Correlation between wine price and taste

The question is, is it some correlation between wine price and taste. I’m not a big expert in the wine (just consumer), for me was interesting to see maybe it is some relation between wine taste and price.

My guess was, that we (not experts, just consumers) ratting worse (cheaper) wine better and better (costly) wine - worse.

Data

the data is downloaded from Mr. P. Kudaras blog.

    wine <- data.frame(w1=c(2,3,1,1,1,3,1,4,1,1), 
                       w2=c(3,2,4,3,4,4,3,1,4,2), 
                       w3=c(4,1,3,4,2,1,4,3,2,4),
                       w4=c(1,4,2,2,3,2,2,2,3,3))
    
    answers <- data.frame(test=1:4, answers=c(1,4,2,3), mean=colMeans(wine))
# test - wine nummer in the test
# answer - real rating (1-best, 4-worst)
# mean - calculated test ratting mean

After merging both data sets together I make a plot. In order to see ratting distribution, I added some noise to the rating. This is only for picture

# libraries
    library(ggplot2)
    library(reshape2)

    wine.melt.2 <- melt(wine)

## No id variables; using all as measure variables

    colnames(wine.melt.2) <- c("Wine", "Rating")
    wine.melt.2$x1 <- unclass(wine.melt.2$Wine) #just for plot

# adding some noise
    set.seed(1)
    spread <- rnorm(40)/10
    wine.melt.2$x1 <-as.numeric(wine.melt.2$x1 + spread)

# ploting 

# colours for lines and dots
cols <- c("mean"="#f04546","real"="#3591d1","points"="#62c76b")

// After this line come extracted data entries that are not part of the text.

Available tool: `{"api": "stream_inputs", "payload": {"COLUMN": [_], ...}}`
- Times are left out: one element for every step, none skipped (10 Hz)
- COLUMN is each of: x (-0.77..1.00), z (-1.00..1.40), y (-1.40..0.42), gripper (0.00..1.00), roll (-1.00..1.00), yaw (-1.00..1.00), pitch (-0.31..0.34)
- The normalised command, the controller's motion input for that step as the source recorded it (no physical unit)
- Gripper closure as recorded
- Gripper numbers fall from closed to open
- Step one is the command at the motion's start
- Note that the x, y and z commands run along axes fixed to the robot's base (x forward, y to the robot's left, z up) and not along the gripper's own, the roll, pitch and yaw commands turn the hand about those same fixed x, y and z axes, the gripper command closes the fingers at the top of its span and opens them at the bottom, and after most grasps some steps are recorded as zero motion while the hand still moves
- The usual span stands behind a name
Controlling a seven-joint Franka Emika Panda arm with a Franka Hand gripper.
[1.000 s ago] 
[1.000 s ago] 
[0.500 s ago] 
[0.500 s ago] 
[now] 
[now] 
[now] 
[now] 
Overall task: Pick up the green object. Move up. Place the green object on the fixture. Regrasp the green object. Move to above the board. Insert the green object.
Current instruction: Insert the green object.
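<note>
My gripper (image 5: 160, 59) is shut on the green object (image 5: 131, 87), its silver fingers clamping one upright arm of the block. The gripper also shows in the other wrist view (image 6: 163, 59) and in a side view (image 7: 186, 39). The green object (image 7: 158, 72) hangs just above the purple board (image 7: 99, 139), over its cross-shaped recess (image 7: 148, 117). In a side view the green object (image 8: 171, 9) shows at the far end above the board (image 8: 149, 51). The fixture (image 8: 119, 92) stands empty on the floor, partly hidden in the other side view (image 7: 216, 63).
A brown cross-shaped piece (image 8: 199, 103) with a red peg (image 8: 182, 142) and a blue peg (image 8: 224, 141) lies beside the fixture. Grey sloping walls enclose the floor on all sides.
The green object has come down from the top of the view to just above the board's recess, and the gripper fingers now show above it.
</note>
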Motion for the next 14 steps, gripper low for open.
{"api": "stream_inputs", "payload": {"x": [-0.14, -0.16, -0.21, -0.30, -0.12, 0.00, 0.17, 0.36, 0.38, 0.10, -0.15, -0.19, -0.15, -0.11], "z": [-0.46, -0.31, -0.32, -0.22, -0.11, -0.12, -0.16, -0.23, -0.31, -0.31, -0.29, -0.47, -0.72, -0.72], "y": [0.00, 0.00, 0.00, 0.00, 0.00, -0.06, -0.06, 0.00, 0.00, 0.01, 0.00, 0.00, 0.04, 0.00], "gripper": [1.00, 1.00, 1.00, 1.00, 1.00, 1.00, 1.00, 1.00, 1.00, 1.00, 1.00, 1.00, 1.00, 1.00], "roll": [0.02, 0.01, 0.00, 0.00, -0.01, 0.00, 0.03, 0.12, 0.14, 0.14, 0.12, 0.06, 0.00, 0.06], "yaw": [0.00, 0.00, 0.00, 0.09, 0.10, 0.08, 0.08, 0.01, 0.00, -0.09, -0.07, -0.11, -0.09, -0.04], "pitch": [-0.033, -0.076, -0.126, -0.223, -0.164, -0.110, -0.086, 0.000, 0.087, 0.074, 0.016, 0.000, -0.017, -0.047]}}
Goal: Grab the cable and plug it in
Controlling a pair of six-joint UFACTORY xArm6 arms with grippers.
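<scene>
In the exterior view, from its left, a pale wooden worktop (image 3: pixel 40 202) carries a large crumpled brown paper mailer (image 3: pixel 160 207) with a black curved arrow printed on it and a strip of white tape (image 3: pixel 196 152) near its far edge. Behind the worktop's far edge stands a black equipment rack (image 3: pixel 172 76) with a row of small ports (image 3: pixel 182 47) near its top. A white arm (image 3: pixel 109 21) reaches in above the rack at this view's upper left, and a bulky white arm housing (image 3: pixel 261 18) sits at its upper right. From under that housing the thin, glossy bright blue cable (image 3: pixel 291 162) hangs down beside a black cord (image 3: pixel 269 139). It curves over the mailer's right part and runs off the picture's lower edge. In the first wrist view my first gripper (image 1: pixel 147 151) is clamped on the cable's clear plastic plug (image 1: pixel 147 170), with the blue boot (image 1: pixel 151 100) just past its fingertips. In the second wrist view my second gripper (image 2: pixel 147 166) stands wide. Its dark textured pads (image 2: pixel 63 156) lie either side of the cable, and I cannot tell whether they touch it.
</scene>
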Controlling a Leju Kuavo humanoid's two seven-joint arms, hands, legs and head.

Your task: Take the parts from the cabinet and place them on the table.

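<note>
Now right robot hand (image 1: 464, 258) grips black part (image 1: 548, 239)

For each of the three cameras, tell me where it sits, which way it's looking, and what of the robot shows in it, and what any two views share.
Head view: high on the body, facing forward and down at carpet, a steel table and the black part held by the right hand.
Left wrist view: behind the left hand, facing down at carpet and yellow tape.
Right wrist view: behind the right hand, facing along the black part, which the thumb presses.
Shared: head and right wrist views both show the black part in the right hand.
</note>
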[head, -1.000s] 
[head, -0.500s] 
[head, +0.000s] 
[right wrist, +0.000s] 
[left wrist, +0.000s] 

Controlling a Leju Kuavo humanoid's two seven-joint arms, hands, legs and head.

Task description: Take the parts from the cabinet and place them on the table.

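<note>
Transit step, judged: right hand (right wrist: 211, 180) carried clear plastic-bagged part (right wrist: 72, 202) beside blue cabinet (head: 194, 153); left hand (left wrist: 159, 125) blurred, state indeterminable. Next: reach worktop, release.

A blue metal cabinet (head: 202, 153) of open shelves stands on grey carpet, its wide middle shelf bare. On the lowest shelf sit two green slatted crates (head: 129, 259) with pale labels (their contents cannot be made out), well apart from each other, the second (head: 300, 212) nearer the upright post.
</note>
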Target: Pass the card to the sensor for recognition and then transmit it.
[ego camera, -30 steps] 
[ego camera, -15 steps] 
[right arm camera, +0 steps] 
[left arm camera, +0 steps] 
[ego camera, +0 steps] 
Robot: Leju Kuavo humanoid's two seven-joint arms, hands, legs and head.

fig <- ggplot(data=wine.melt.2, aes(x=x1))  # base
fig <- fig + geom_point(aes(y=Rating, colour="points")) # adding ratings
fig <- fig + geom_line(data=answers, aes(x=test, y=mean, group=1, colour="mean")) # adding mean line
fig <- fig + geom_line(data=answers, aes(x=test, y=answers, group=1, colour="real")) # adding real rating line
fig <- fig + geom_text(data=answers, aes(label=mean, x=test, y=mean), size=3, vjust=-1, colour="red") # adding some text
fig <- fig + theme(legend.title=element_blank()) + xlab("Wine") + ylab("Rating") # some additional 

fig

Just try to test that worse wine was ratted better, and better wine - worse. First, calculating correlation between real ratting and mean.

cor(answers[, 2:3])

##         answers   mean
## answers  1.0000 0.7807
## mean     0.7807 1.0000

As we can see it is strong positive correlation between real ratting and test ratting mean. Checking my hipotesis about better and wors wine.

t.test(x=wine$w1, mu=answers$answers[1], alternative="greater") #1

## 
##  One Sample t-test
## 
## data:  wine$w1
## t = 2.228, df = 9, p-value = 0.02642
## alternative hypothesis: true mean is greater than 1
## 95 percent confidence interval:
##  1.142   Inf
## sample estimates:
## mean of x 
##       1.8

t.test(x=wine$w2, mu=answers$answers[2], alternative="less")    #4

## 
##  One Sample t-test
## 
## data:  wine$w2
## t = -3, df = 9, p-value = 0.007478
## alternative hypothesis: true mean is less than 4
## 95 percent confidence interval:
##   -Inf 3.611
## sample estimates:
## mean of x 
##         3

t.test(x=wine$w3, mu=answers$answers[3], alternative="greater") #2

## 
##  One Sample t-test
## 
## data:  wine$w3
## t = 2.058, df = 9, p-value = 0.03485
## alternative hypothesis: true mean is greater than 2
## 95 percent confidence interval:
##  2.087   Inf
## sample estimates:
## mean of x 
##       2.8

t.test(x=wine$w4, mu=answers$answers[4], alternative="less")    #3

## 
##  One Sample t-test
## 
## data:  wine$w4
## t = -2.25, df = 9, p-value = 0.0255
## alternative hypothesis: true mean is less than 3
## 95 percent confidence interval:
##   -Inf 2.889
## sample estimates:
## mean of x 
##       2.4

If I see these results, I can say, that worse wines (1 and 3) are rattet better and better wines (2 and 4) are rated worse.

I think, that for more reasonable results, we need:
1. to drink more wine.
2. just drink (responsible) and enjoy.